**Given data**

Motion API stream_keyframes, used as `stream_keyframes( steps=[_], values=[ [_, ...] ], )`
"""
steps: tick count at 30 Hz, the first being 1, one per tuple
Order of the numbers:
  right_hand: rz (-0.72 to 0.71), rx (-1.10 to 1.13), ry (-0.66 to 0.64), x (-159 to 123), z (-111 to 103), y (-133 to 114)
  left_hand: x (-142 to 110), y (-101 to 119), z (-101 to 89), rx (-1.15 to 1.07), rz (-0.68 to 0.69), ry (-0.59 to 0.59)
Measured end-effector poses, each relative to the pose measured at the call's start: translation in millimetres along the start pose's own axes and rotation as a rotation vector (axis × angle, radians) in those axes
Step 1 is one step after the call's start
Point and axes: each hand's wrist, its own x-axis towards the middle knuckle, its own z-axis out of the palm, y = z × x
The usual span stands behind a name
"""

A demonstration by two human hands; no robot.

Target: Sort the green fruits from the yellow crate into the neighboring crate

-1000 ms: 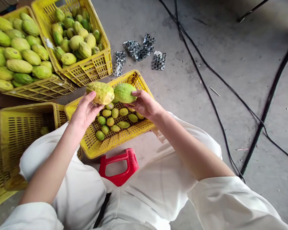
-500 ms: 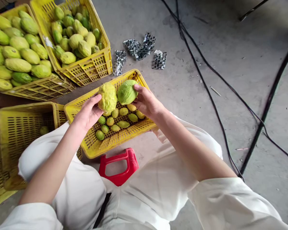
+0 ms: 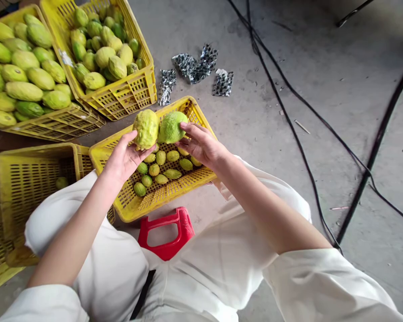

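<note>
My left hand [image 3: 126, 154] is closed round a bumpy yellow citron [image 3: 146, 129], thumb on its near left side. In my right hand [image 3: 201, 143] is a smoother green citron [image 3: 172, 127], held by the fingertips at its right end. The two fruits are side by side, very close together. Both are held above a yellow plastic crate [image 3: 168, 199], whose slatted bottom bears several small yellow-green fruits [image 3: 172, 174]. Part of the crate's inside is hidden behind the hands and the held fruits.
Two yellow crates heaped with similar fruits [image 3: 27, 76] stand at the upper left. Another crate [image 3: 36, 154] with a fruit inside is at left. A red plastic stool [image 3: 168, 246] sits between my legs. Crumpled patterned wrappers [image 3: 196, 65] and black cables [image 3: 289, 138] lie on the floor.
Both hands and their fruits have shifted slightly left and up. The green citron has turned a little in my right hand and is nearer the yellow one.
</note>
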Motion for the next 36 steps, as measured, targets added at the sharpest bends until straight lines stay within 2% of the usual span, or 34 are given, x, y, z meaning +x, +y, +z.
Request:
stream_keyframes(
  steps=[7, 13, 20, 25, 31, 36],
  values=[
    [-0.009, 0.032, -0.06, -2.2, 4.5, 1.1, -1.5, -1.3, -4.4, 0.107, 0.036, -0.087],
    [-0.035, 0.019, -0.131, -3.4, 2.4, -2.0, -4.2, -2.8, -1.1, 0.128, 0.043, -0.107],
    [0.07, -0.068, -0.057, -4.6, 2.1, -0.6, -2.1, -9.0, -7.2, 0.029, 0.023, -0.072],
    [0.157, -0.067, -0.024, -1.4, 6.7, 3.5, -2.7, -8.1, -13.4, 0.051, -0.004, -0.049],
    [0.141, -0.003, 0.008, 4.0, 13.6, 3.5, -2.9, 1.1, -17.7, 0.123, 0.125, -0.066],
    [0.156, -0.054, -0.042, 6.9, 15.2, 2.7, -4.2, 3.9, -20.7, 0.126, 0.056, -0.065]
  ],
)
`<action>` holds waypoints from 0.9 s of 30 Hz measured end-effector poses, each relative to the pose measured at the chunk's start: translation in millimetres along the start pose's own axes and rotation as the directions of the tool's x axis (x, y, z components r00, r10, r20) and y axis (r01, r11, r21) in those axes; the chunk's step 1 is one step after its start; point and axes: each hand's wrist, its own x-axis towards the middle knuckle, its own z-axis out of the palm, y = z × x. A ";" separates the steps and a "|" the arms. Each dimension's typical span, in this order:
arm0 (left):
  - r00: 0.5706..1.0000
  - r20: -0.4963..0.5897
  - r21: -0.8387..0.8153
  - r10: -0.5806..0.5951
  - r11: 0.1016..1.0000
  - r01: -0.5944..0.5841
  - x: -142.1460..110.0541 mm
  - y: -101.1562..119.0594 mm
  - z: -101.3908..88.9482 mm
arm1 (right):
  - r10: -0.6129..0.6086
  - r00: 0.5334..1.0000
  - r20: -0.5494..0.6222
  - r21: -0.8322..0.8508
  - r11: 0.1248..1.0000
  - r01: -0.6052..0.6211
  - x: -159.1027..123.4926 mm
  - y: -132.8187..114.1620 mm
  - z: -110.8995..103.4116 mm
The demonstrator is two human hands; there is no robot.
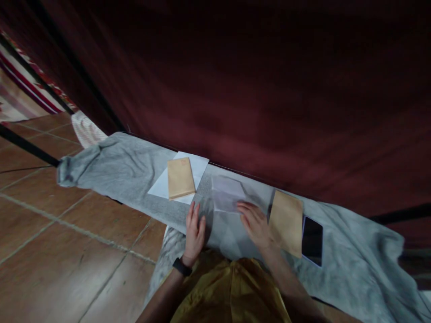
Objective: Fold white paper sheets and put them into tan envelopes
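Observation:
A pale, thin folded sheet of paper is in front of me, slightly blurred, over the grey cloth. My right hand has its fingertips closed on the sheet's lower right corner; the thumb's contact is partly hidden. To the left, my left hand hovers near the front edge, fingers apart and holding nothing. Just beyond it lies a stack of brown envelopes, on top of white paper. Right of my right hand, another brown envelope lies flat, partly behind my forearm.
A dark-screened phone lies beside the right envelope. Grey cloth covers the narrow surface, wrinkled at both ends. A dark red curtain hangs along its far edge. Black poles and tiled floor are at the left.

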 end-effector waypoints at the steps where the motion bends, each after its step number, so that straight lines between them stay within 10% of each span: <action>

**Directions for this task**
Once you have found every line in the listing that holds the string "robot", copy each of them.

**Result of this task**
A demonstration by two human hands; no robot.
The demonstrator is two human hands; there is no robot.

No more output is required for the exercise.